## SUPPLIED INFORMATION
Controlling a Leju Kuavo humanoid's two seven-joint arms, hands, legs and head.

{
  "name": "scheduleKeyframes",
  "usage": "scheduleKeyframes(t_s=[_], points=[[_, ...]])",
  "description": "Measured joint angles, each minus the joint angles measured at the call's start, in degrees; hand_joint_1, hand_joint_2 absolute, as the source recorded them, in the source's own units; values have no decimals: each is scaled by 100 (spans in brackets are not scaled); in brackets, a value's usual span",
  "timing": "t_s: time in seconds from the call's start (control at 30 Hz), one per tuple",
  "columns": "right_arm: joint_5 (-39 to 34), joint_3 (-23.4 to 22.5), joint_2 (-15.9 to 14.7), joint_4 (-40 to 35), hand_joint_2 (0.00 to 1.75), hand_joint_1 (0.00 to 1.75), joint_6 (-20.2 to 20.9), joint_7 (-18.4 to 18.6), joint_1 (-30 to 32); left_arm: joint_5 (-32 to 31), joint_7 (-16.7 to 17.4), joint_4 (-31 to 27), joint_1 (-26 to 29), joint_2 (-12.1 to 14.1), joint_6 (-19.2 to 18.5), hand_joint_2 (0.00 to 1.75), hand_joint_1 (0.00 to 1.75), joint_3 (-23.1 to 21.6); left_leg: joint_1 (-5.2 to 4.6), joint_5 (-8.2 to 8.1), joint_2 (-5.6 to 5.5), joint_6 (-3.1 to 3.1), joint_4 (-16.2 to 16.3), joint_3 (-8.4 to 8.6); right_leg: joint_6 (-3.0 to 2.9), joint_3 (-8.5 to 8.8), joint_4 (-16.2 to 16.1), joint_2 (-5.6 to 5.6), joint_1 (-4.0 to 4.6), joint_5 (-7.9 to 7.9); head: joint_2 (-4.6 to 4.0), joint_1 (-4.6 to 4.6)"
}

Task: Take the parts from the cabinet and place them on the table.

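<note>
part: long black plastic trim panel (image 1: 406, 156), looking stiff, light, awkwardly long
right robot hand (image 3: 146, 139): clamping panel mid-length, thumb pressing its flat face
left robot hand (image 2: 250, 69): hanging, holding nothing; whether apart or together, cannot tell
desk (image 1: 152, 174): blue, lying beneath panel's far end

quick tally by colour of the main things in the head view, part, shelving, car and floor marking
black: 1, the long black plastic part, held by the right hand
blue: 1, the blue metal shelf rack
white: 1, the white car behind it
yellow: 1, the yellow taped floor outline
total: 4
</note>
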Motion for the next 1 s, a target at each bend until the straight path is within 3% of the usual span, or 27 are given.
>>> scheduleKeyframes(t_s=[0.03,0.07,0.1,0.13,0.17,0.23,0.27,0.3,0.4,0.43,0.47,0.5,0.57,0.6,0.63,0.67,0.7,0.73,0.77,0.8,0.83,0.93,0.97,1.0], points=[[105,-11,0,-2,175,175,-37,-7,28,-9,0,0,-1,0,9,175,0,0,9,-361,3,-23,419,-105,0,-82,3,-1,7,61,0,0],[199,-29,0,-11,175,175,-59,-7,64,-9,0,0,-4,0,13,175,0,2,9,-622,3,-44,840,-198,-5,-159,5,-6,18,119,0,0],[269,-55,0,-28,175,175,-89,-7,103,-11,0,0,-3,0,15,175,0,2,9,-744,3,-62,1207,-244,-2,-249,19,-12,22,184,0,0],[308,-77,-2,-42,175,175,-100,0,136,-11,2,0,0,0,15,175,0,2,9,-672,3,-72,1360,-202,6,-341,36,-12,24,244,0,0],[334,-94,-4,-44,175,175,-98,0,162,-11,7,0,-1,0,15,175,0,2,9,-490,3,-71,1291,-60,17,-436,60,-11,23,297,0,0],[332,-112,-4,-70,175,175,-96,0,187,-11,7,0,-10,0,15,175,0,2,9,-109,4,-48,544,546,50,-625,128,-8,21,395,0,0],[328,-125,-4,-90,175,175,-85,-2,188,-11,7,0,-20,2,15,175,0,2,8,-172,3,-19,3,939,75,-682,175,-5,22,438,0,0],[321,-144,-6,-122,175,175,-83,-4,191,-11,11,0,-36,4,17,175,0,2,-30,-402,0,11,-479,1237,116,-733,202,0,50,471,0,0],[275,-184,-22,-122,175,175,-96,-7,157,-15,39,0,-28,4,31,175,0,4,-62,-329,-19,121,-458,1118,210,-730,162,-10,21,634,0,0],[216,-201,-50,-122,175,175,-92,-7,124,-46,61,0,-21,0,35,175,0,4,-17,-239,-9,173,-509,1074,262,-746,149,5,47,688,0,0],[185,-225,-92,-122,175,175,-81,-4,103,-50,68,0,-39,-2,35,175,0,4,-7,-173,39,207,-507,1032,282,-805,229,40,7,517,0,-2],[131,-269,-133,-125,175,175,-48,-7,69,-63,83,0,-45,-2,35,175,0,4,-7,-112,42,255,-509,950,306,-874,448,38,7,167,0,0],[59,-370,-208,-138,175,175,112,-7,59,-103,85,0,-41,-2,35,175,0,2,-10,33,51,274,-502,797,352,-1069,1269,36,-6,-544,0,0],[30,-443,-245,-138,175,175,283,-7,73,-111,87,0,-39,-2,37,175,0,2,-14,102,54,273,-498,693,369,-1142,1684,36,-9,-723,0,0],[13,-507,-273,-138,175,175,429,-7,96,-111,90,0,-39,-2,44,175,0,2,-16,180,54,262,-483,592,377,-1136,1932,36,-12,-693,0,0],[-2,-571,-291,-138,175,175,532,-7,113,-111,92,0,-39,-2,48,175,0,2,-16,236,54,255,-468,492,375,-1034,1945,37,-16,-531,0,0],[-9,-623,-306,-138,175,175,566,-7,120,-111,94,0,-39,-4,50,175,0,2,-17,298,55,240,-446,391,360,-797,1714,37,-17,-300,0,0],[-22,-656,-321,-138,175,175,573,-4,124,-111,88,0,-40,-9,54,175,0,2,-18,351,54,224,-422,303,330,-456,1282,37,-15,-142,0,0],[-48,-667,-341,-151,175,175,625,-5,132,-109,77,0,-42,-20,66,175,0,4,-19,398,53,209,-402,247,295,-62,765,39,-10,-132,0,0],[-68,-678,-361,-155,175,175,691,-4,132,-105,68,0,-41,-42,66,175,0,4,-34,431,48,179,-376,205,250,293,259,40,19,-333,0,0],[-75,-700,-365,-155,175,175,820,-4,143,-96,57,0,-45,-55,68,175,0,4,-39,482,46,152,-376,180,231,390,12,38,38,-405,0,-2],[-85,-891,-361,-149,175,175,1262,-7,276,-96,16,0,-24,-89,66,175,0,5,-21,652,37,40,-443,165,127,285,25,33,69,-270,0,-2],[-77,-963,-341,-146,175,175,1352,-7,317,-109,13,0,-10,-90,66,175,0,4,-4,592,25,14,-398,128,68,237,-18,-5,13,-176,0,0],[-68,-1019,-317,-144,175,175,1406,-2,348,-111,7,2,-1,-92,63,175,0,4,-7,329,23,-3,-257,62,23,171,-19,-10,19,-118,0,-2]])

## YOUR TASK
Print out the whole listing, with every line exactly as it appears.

## TASK OUTPUT
Controlling a Leju Kuavo humanoid's two seven-joint arms, hands, legs and head.

{
  "name": "scheduleKeyframes",
  "usage": "scheduleKeyframes(t_s=[_], points=[[_, ...]])",
  "description": "Measured joint angles, each minus the joint angles measured at the call's start, in degrees; hand_joint_1, hand_joint_2 absolute, as the source recorded them, in the source's own units; values have no decimals: each is scaled by 100 (spans in brackets are not scaled); in brackets, a value's usual span",
  "timing": "t_s: time in seconds from the call's start (control at 30 Hz), one per tuple",
  "columns": "right_arm: joint_5 (-39 to 34), joint_3 (-23.4 to 22.5), joint_2 (-15.9 to 14.7), joint_4 (-40 to 35), hand_joint_2 (0.00 to 1.75), hand_joint_1 (0.00 to 1.75), joint_6 (-20.2 to 20.9), joint_7 (-18.4 to 18.6), joint_1 (-30 to 32); left_arm: joint_5 (-32 to 31), joint_7 (-16.7 to 17.4), joint_4 (-31 to 27), joint_1 (-26 to 29), joint_2 (-12.1 to 14.1), joint_6 (-19.2 to 18.5), hand_joint_2 (0.00 to 1.75), hand_joint_1 (0.00 to 1.75), joint_3 (-23.1 to 21.6); left_leg: joint_1 (-5.2 to 4.6), joint_5 (-8.2 to 8.1), joint_2 (-5.6 to 5.5), joint_6 (-3.1 to 3.1), joint_4 (-16.2 to 16.3), joint_3 (-8.4 to 8.6); right_leg: joint_6 (-3.0 to 2.9), joint_3 (-8.5 to 8.8), joint_4 (-16.2 to 16.1), joint_2 (-5.6 to 5.6), joint_1 (-4.0 to 4.6), joint_5 (-7.9 to 7.9); head: joint_2 (-4.6 to 4.0), joint_1 (-4.6 to 4.6)"
}

Task: Take the parts from the cabinet and place them on the table.

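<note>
part: long black plastic trim panel (image 1: 406, 156), looking stiff, light, awkwardly long
right robot hand (image 3: 146, 139): clamping panel mid-length, thumb pressing its flat face
left robot hand (image 2: 250, 69): hanging, holding nothing; whether apart or together, cannot tell
desk (image 1: 152, 174): blue, lying beneath panel's far end

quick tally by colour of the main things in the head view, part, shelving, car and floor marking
black: 1, the long black plastic part, held by the right hand
blue: 1, the blue metal shelf rack
white: 1, the white car behind it
yellow: 1, the yellow taped floor outline
total: 4
</note>
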Motion for the next 1 s, a target at each bend until the straight path is within 3% of the usual span, or 27 are given.
>>> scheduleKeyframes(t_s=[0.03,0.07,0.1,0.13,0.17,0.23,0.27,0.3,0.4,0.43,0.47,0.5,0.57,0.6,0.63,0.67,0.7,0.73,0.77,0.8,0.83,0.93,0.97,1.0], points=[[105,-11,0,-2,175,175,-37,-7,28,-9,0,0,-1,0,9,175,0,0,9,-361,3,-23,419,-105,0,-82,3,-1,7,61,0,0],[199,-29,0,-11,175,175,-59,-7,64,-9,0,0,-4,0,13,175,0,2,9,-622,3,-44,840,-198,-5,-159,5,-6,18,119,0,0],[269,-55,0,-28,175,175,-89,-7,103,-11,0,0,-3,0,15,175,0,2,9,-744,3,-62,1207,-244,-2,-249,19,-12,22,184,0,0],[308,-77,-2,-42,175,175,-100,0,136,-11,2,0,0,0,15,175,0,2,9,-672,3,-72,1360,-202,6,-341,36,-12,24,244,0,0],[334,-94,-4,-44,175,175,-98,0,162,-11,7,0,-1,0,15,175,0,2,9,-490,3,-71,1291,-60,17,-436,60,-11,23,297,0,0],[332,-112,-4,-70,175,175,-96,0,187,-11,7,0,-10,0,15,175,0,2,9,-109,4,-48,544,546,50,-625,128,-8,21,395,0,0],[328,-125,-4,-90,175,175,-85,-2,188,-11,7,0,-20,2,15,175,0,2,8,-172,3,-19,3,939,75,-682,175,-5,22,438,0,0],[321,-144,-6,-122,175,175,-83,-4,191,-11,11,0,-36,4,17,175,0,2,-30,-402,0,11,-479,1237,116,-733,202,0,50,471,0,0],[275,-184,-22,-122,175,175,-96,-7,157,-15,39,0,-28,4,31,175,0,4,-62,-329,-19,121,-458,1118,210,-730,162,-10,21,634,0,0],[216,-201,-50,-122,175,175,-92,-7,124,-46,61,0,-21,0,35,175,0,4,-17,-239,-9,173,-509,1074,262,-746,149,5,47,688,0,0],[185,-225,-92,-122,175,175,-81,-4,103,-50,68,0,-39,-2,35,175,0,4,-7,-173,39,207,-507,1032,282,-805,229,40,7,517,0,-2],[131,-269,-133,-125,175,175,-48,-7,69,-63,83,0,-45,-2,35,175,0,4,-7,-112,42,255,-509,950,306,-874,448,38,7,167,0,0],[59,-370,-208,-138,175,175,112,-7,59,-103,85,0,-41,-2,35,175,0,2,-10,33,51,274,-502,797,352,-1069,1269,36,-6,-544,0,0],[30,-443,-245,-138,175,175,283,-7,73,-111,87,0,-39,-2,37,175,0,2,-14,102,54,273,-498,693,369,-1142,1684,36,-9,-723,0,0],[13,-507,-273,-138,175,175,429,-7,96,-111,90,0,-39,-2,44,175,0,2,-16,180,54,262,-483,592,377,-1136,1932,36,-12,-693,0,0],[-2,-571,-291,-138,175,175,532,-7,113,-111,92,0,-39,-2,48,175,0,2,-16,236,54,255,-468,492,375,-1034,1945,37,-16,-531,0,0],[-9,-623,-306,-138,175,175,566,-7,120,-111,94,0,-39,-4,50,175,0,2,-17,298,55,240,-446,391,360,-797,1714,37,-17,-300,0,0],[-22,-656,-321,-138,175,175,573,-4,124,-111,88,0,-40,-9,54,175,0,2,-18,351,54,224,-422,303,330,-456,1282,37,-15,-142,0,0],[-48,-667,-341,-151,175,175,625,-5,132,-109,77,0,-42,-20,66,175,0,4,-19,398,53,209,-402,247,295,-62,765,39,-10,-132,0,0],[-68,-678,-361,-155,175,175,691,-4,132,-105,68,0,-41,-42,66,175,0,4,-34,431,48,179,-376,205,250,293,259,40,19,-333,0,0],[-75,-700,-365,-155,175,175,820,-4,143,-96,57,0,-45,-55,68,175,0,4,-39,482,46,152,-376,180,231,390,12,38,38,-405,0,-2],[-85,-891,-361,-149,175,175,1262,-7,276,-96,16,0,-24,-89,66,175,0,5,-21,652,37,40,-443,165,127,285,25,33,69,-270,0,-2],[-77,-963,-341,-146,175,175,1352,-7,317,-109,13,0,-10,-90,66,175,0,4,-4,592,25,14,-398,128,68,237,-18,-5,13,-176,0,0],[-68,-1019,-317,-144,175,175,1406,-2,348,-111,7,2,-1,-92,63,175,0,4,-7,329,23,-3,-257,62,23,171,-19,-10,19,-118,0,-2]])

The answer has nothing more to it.